Pairwise Wilcoxon signed-rank tests were conducted for measurements grouped by cancer stage, including measurements from healthy controls (Supplementary Table S5). These results were corrected for multiple comparisons by the Holm step-down procedure and presented in a boxplot.
Potential monotonic relationships between plasma sCD163 and selected biomarkers (CA 19-9, CRP, IL-6, and YKL-40) were analyzed using the Spearman rank correlation coefficient.
Receiver operating characteristic (ROC) analysis was performed to access the diagnostic value of sCD163 and CA 19-9. A logistic regression model was used to combine the results from plasma levels of sCD163 and CA 19-9 to enhance the accuracy.
For survival analysis, the population was divided into two groups based on the cancer stage and analyzed individually. Patients were grouped into three groups based on the tertiles of the observed sCD163 concentrations. Survival curves were produced using the Kaplan–Meier method. Cox regression was conducted in three steps. First, univariable Cox regression was conducted to assess the relationship between sCD163 (log-transformed) and OS. This was also carried out for a selected group of potential confounders like CA 19-9, CRP, IL-6, and YKL-40 concentrations (log-transformed), PS, age, and sex. Then multivariable Cox regression with sCD163 adjusted for age and PS was performed. Last, a multivariable Cox regression with sCD163 adjusted for all the previously selected potential confounders was performed.

3. Results

3.1. Characteristics of Study Population

Cohort characteristics are summarized in Table 1. A total of 100 samples were obtained from patients with resected localized PDAC, and 155 samples were obtained from patients with non-resectable tumors due to locally advanced or metastatic disease. Patients aged 70 years and over accounted for over one-third of the included patients. The majority of patients (60%) had metastatic disease at the time of diagnosis and sample collection. Cachexia was registered in more than half of the included patients. In total, 88 patients had biliary tract stents.

3.2. sCD163 According to Clinical and Tumor Characteristics

sCD163 concentrations in relation to clinical and tumor characteristics are shown in Table 1. Older patients and patients with cachexia or a stent had higher sCD163. There were no differences in sCD163 in relation to PS, diabetes, stage, CACI, BMI, smoking and drinking status, tumor size, tumor location, and metastatic sites and number.
Patients with stage 2 (n = 48), 3 (n = 42), and 4 (n = 153) had higher sCD163 concentrations compared to healthy controls (p < 0.0001) (Figure 1A and Supplementary Figure S2). Patients with stage 1 (n = 12) had slightly higher sCD163 concentrations than healthy controls (p = 0.033) (Figure 1A). No difference was found in sCD163 in resected patients according to tumor size (Figure 1B). Patients with localized PDAC and tumor location in the caput had significantly higher sCD163 levels compared to healthy controls (p < 0.0001) (Figure 1C). Females in stage 1 PDAC had higher sCD163 compared to men in stage 1 (Supplementary Table S6). No difference in sCD163 was found in patients with PDAC according to diabetes, BMI, and cachexia when the patients were stratified according to localized or advanced disease (Supplementary Figure S3).
Low correlations were found between sCD163 and bilirubin, IL-6, YKL-40, alkaline phosphatase (ALP), alanine aminotransferase (ALAT), and platelets and no correlation with CA 19-9, CRP, and aspartate aminotransferase (ASAT) (Table 2).
ROC analysis was conducted to access the diagnostic capacity of sCD163 and CA 19-9. In all patients, CA 19-9 (AUC = 0.91, 95% CI 0.88–0.95) was superior to sCD163 (AUC = 0.78, 0.73–0.83). The combined prediction of sCD163 and CA 19-9 showed the highest diagnostic potential (AUC = 0.95, 0.93–0.98) (Figure 2A). Similar results were found in the resected patients (AUC = 0.93, Figure 2B) and in patients with advanced PDAC (AUC = 0.98, Figure 2C).

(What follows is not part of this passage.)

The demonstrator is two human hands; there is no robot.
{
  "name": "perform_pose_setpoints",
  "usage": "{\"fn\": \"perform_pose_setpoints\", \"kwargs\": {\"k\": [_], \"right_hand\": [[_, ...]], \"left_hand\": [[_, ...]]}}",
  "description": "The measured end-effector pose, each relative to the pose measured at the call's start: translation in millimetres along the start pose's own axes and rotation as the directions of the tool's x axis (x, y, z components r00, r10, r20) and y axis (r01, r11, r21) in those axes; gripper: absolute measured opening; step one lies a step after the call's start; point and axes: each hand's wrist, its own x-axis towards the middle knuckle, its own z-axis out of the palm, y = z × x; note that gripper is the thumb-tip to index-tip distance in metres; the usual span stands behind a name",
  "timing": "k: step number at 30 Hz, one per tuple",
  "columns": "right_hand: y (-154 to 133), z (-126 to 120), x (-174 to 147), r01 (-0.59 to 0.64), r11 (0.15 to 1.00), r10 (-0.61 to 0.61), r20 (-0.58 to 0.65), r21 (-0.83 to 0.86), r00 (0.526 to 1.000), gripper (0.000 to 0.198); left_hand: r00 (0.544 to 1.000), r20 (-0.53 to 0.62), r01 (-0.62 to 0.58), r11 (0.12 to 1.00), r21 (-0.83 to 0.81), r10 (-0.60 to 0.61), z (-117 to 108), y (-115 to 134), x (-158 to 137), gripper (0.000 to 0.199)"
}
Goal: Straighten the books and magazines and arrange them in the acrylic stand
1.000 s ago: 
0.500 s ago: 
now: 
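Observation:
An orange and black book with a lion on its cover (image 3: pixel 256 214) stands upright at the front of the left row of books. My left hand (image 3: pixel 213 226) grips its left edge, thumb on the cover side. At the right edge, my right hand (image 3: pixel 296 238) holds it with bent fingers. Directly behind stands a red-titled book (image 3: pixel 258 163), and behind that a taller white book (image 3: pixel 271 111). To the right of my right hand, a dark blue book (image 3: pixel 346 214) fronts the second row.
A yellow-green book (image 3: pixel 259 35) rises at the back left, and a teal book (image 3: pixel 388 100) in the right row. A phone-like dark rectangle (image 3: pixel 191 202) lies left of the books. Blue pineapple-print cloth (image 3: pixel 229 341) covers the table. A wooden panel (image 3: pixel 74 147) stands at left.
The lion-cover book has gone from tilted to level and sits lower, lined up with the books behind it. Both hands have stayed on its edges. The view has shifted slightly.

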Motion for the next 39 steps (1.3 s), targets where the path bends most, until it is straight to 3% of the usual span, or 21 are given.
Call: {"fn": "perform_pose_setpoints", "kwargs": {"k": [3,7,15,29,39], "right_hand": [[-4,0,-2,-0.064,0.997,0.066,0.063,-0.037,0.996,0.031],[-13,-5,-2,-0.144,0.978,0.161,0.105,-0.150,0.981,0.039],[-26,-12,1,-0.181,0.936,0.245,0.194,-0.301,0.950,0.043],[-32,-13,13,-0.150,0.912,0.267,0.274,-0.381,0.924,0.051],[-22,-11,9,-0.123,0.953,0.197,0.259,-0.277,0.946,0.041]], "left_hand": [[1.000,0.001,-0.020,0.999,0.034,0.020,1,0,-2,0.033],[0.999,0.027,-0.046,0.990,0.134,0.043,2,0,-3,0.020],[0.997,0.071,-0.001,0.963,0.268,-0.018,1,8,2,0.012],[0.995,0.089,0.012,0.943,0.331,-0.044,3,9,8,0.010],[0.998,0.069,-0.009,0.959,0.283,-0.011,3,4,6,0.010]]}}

3.3. sCD163 and Overall Survival

Kaplan–Meier survival curves in the present cohort of patients with PDAC according to stage are shown in Supplementary Figure S1 and confirm the poor survival in patients with stage 4. The Kaplan–Meier survival curves according to sCD163 (divided in tertiles) in patients with stage 1 + 2 (Figure 3A) and stage 3 + 4 (Figure 3B) are shown in Figure 3. High sCD163 concentrations were not associated with poor survival in patients with PDAC.
Univariate Cox regression analysis in patients with stage 1 + 2 PDAC showed that sCD163 was not a prognostic biomarker (Table 3). Nor did uni- and multivariate Cox regression analysis (sCD163, CRP, CA 19-9, IL-6, YKL-40, PS, age, and sex) in patients with stage 3 + 4 PDAC show that sCD163 was a prognostic biomarker (Table 4). In these patients with advanced PDAC, CRP, CA 19-9, YKL-40, PS, and age were independent prognostic variables.

4. Discussion

This is the first large-scale study to investigate circulating sCD163 in samples from a population-based consecutive cohort of patients with PDAC. We found that sCD163 was elevated in patients with PDAC (all stages) compared to healthy subjects. This confirms our hypothesis that circulating sCD163 levels are elevated in patients with PDAC and indicates that sCD163 may have diagnostic value in patients with PDAC. Our results agree with previous studies of various malignancies, where sCD163 was significantly higher in patients with cancer compared to healthy subjects [21,24,29,30].
The mechanisms that contribute to the increased circulating sCD163 in patients with PDAC remain elusive. Macrophages are broadly recognized to mediate inflammatory reactions and immune responses, as well as to facilitate cancer invasion, migration, and subsequent metastasis [38]. CD163, which acts as a specific macrophage activation marker, is commonly up-regulated when macrophages are stimulated by IL-6, IL-10, glucocorticoid, and macrophage colony-stimulating factor [19]. Inflammatory stimulation, activation of Toll-like receptors, and participation of lipopolysaccharide (LPS), metalloprotease and inflammatory medium could collectively contribute to the shredding of CD163 from the surface membrane of the macrophage and into plasma in a soluble form [39]. The circulating level of sCD163 is therefore considered to reflect the degree of the local inflammatory response and abundance of M2-polarized macrophages associated with cancer-promoting functions in the TME. It should be noted that there is a certain similarity between the biological behavior of anti-inflammation immunity and anticancer immunity. The elevated levels of circulating sCD163 may thus be partially ascribed to the activation of macrophages during the process of anticancer immunity.
An important finding of our study was that sCD163 was significantly elevated regardless of cancer stage. This suggests that sCD163 may be a novel biomarker for PDAC. We evaluated the diagnostic ability of sCD163 and compared it to that of CA 19-9, which is the most widely used biomarker for PDAC. Notably, the diagnostic ability was enhanced when sCD163 and CA 19-9 were combined in patients with local PDAC before resection and in patients with advanced PDAC before palliative chemotherapy. Therefore, it should be further investigated whether circulating sCD163 in combination with CA 19-9 is a novel PDAC diagnostic biomarker that might even be superior to CA 19-9 alone if used in combination with other panels of diagnostic proteins [40,41,42].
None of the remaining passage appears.